While some make the decision to regularly undergo screening, others prefer not to worry about a test some experts say can be inaccurate or unnecessary.
But why all the fuss?
The prostate gland is a small organ in men, located behind the pubic bone, beneath the bladder and above the rectum.
According to the Centers for Disease Control: “Among the leading causes of cancer death in men, prostate cancer is second, behind lung cancer. When compared with all causes of death in men over age 45, prostate cancer ranks fifth.”

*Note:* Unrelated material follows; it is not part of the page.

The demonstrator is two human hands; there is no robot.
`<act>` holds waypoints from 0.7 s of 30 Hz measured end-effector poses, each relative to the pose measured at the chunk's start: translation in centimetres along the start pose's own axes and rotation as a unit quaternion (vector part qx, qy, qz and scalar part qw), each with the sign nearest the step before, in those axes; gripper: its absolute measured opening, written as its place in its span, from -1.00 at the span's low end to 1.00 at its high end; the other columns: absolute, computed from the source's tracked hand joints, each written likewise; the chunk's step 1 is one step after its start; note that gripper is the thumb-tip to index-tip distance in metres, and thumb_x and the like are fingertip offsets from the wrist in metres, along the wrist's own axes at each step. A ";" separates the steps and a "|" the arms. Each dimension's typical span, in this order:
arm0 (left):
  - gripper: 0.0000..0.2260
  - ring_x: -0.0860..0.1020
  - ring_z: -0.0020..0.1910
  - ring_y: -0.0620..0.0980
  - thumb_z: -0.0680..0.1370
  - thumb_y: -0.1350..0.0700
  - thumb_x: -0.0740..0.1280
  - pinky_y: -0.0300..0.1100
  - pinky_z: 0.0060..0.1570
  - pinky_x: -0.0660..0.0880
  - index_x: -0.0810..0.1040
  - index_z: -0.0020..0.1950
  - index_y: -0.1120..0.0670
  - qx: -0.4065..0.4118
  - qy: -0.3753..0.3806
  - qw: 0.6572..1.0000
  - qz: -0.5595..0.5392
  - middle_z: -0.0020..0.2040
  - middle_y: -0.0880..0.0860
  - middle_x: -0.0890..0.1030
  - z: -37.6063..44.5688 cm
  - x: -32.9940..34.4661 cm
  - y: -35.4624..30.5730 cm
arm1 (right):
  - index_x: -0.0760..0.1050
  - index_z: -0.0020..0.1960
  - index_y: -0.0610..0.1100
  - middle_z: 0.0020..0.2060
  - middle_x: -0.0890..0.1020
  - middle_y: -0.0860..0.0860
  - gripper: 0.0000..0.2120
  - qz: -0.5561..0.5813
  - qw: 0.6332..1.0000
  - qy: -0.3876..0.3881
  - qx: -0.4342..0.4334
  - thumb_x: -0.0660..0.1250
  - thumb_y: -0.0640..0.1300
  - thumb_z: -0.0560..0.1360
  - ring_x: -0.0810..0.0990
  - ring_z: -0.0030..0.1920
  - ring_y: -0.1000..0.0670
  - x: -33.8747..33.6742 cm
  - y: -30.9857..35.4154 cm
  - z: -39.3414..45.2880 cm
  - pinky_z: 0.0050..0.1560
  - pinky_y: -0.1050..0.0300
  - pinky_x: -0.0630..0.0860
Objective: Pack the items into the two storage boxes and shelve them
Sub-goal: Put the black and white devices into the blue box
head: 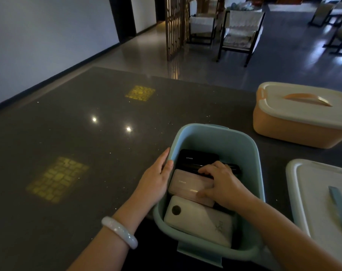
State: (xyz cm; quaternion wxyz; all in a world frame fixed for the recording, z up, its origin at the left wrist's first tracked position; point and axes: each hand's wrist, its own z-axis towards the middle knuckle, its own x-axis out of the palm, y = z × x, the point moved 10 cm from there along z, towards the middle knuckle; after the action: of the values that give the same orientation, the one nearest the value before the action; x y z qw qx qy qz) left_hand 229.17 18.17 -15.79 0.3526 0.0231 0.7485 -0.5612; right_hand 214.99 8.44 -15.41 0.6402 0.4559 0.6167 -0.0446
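Observation:
An open light blue storage box [225,137] stands on the dark table in front of me. Inside lie a black power bank [195,157], a pink power bank [187,184] and a white power bank [203,222]. My left hand [156,178] grips the box's left rim, thumb over the edge. My right hand [223,182] is inside the box, its fingers curled round the right end of the pink power bank. An orange storage box [295,132] with a white lid on stands at the far right.
The blue box's loose lid [311,192] lies to the right of it. The dark glossy table [78,143] stretches left and far. Beyond the table's far edge are chairs [240,34] and a wooden screen [176,26].

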 end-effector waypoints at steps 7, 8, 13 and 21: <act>-0.55 0.48 0.25 -0.10 0.63 -0.19 0.10 -0.17 0.21 0.42 0.20 0.52 -0.19 0.025 -0.048 0.990 0.129 0.34 -0.04 0.47 -1.6 -3.4 -1.4 | 0.38 0.33 0.06 0.17 0.36 0.13 -0.49 -0.041 0.993 -0.040 -0.108 0.44 0.02 0.43 0.28 0.20 0.11 -2.9 4.4 1.2 0.24 0.21 0.25; -0.54 0.49 0.22 -0.06 0.63 -0.17 0.11 -0.11 0.20 0.45 0.21 0.53 -0.17 0.027 -0.065 0.985 0.160 0.31 -0.01 0.48 -2.2 -4.3 -1.6 | 0.39 0.32 0.05 0.16 0.37 0.12 -0.51 -0.048 0.989 -0.042 -0.131 0.43 0.02 0.44 0.29 0.20 0.09 -3.2 5.8 1.7 0.23 0.22 0.25; -0.48 0.46 0.24 0.07 0.64 -0.10 0.14 -0.01 0.20 0.41 0.11 0.57 -0.06 -0.022 -0.127 0.916 0.381 0.32 0.03 0.42 -6.9 -9.8 -0.4 | 0.38 0.36 -0.02 0.21 0.38 0.02 -0.48 -0.087 0.962 -0.035 -0.255 0.39 0.09 0.46 0.30 0.25 -0.03 -1.3 14.5 4.1 0.30 0.12 0.24; -0.41 0.34 0.37 0.07 0.60 -0.14 0.19 -0.01 0.35 0.28 0.06 0.57 -0.07 -0.207 -0.174 0.841 0.469 0.42 0.03 0.32 -19.0 -19.1 7.2 | 0.31 0.39 -0.01 0.26 0.35 0.03 -0.42 -0.163 0.894 0.100 -0.405 0.32 0.22 0.47 0.28 0.28 -0.05 9.6 29.1 2.1 0.31 0.03 0.29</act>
State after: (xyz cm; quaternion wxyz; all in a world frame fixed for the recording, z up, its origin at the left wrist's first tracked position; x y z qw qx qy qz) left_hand 237.09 44.01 -8.83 0.6948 0.2003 0.6729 -0.1557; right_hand 236.91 28.84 -8.38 0.6882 0.0518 0.7076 0.1513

The CDC says the average man has about a one in six chance of being diagnosed with prostate cancer and a one in 33 chance of dying from the disease.
To combat the risk, approximately three-quarters of U.S. men over 50 undergo regular prostate exams, most commonly, the prostate-specific antigen (PSA) test and the digital rectal exam.
But some sources believe the tests are an imprecise method of diagnosing prostate cancer, and a cause for unnecessary concern for many patients.
In a 2006 study conducted at several Veterans Affairs hospitals in New England, out of approximately 72,000 men over 50, patients who had been screened for the disease weren’t any more likely to survive then those who were not.
Some doctors have argued the rectal exams can miss cancerous growths, and blood tests for PSAs may not reflect whether a problem exists or not.
Julie Finney, physicians assistant at NeoHealth Tahlequah, says men are better safe than sorry, and regular physical exams — especially the digital rectal exam — can reduce their risk of dying from prostate cancer.
“It’s the only thing that can tell us there is a problem,” said Finney. “A lot of our patients, especially the cash-paying clients, can’t afford the PSA tests. But a digital rectal exam is low cost and is a look at prevention, because we can feel the size and whether the prostate is enlarged, or if there are nodules.”
While the digital rectal exam is the preferred method, Finney said, both tests are meant to work as safeguards and used in conjunction with one another.
“It’s [digital rectal exam] part of a physical exam, just like looking at your eyes or in your ears,” Finney said. “The PSA is something that should be done in addition to. You would send them [the patient] for a PSA to verify if something was found, and if the PSAs are high, then you should probably send them for a biopsy.
“As far as accuracy, if you do an exam and you find an enlarged prostate or nodules that shouldn’t be there, there is an abnormality,” Finney said. “By finding it early, you have the time to get early treatment. I know it’s not a pleasant thing, but it’s extremely important — especially if there is a family history or if they are over 50.”
The good news for many men may be in the form of research findings recently published in the New England Journal of Medicine.
According to the study, American and Swiss scientists have identified several genetic markers that indicate risk factors in men with a family history of prostate cancer.
The new research, however, is acknowledged to be only a small step toward more dependable prostate screening, and men are better off being screened by the conventional method.